If you remember when 2015’s Fantastic Four was being marketed, there were some objections to Michael B Jordan being cast as the Human Torch, a traditionally white character previously played by Chris Evans, objections such as “Why is he black and his sister isn’t?” or “This movie is terrible regardless of the races of the cast, I want my $12 back.”

Now, writer-Director Josh Trank says that he pushed for the Invisible Woman, the Human Torch’s sister, to be black as well but was met with resistance from the studio.

Via Entertainment Weekly:

“There were a lot of controversial conversations that were had behind the scenes on that. I was mostly interested in a black Sue Storm, a black Johnny Storm, and a black Franklin Storm,” Trank says. “But when you’re dealing with a studio on a massive movie like that, everybody wants to keep an open mind to who the big stars are going to be….When it came down to it, I found a lot of pretty heavy pushback on casting a black woman in that role.”

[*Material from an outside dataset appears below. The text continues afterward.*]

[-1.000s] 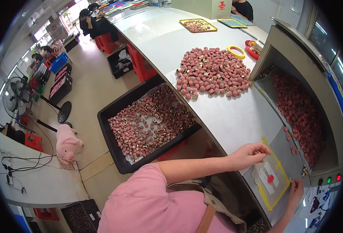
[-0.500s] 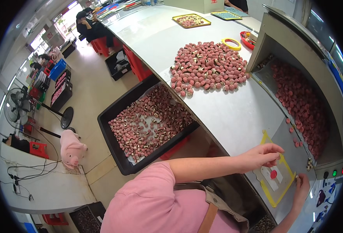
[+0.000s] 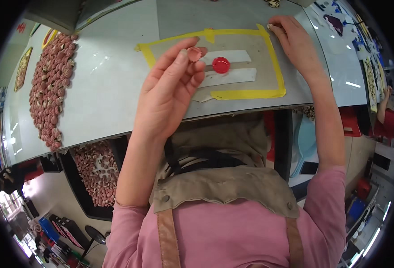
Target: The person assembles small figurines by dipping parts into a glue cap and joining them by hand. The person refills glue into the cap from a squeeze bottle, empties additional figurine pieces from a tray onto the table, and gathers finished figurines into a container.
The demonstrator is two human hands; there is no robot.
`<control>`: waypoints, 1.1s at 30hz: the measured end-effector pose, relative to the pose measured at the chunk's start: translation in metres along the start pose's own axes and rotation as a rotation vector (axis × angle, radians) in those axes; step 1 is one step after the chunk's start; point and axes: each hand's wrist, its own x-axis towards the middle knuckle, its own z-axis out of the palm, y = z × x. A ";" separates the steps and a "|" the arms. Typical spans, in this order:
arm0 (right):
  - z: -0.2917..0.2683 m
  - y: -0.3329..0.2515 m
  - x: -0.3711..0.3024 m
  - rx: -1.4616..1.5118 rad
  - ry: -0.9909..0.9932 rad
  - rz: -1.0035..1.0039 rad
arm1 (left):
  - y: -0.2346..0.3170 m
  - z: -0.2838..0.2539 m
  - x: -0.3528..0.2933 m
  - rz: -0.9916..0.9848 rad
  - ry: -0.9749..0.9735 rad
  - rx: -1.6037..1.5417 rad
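Observation:
My left hand pinches a small pink cup-shaped piece with a ridged rim between thumb and fingertips, its hollow side showing. It is raised over the left part of a yellow-taped rectangle on the worktop. Inside that rectangle a shiny red round disc lies between two white strips. Beyond the rectangle's far right corner, my right hand has thumb and forefinger closed on a tiny whitish bit, too small to name.
A large heap of pink and cream pieces covers the left of the worktop. Below the near edge stands a black tray of similar pieces. A grey housing rises at the far left. A dark-and-cream cluster lies at the far edge.
The view has swung from the left side round to the taped rectangle. My left hand now shows a pink piece in its fingers. My right hand remains by the rectangle's corner.

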 end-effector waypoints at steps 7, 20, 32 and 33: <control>-0.021 -0.085 -0.028 0.364 -0.112 0.015 | -0.004 -0.002 -0.015 0.087 0.054 0.074; 0.014 -0.111 -0.021 0.060 -0.101 -0.268 | -0.004 0.003 -0.014 0.156 0.075 0.161; 0.010 -0.129 -0.040 1.205 -0.049 0.294 | -0.007 0.020 -0.017 0.108 0.128 0.348; 0.010 -0.131 -0.040 1.193 -0.026 0.255 | -0.006 0.021 -0.016 0.110 0.115 0.354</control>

Trank expressed regret that he did not stand up to the studio on the casting issue. “When I look back on that, I should have just walked when that realization hit me, and I feel embarrassed about that, that I didn’t just out of principle,” he said. “Because those aren’t the values I stand for in my own life, and those weren’t the values then or ever for me. Because I’m somebody who always talks about standing up for what I believe in, even if it means burning my career out, and I feel bad that I didn’t take it to the mat with that issue. I feel like I failed in that regard.”

There’s a lot of speculation about why the studio was so adamant the Sue Storm be white despite casting a black actor as Johnny Storm with no explanation as to why the siblings are different races, but I’m pretty sure I know the reason; Sue Storm is the girlfriend and eventually wife of Mr. Fantastic and the studio didn’t want an interracial couple at the center of what was supposed to be a tentpole film.

The problem, however, is that the studio seemed to be behind a guerrilla marketing campaign calling anyone who didn’t want to see it a racist because they cast a black actor in it, much like the marketing of other terrible movies like 2016’s Ghostbusters or Captain Marvel. Yeah, the racist shoe is on the other foot now, isn’t it, giant movie studio who pretends to care about social issues to improve your public reputation?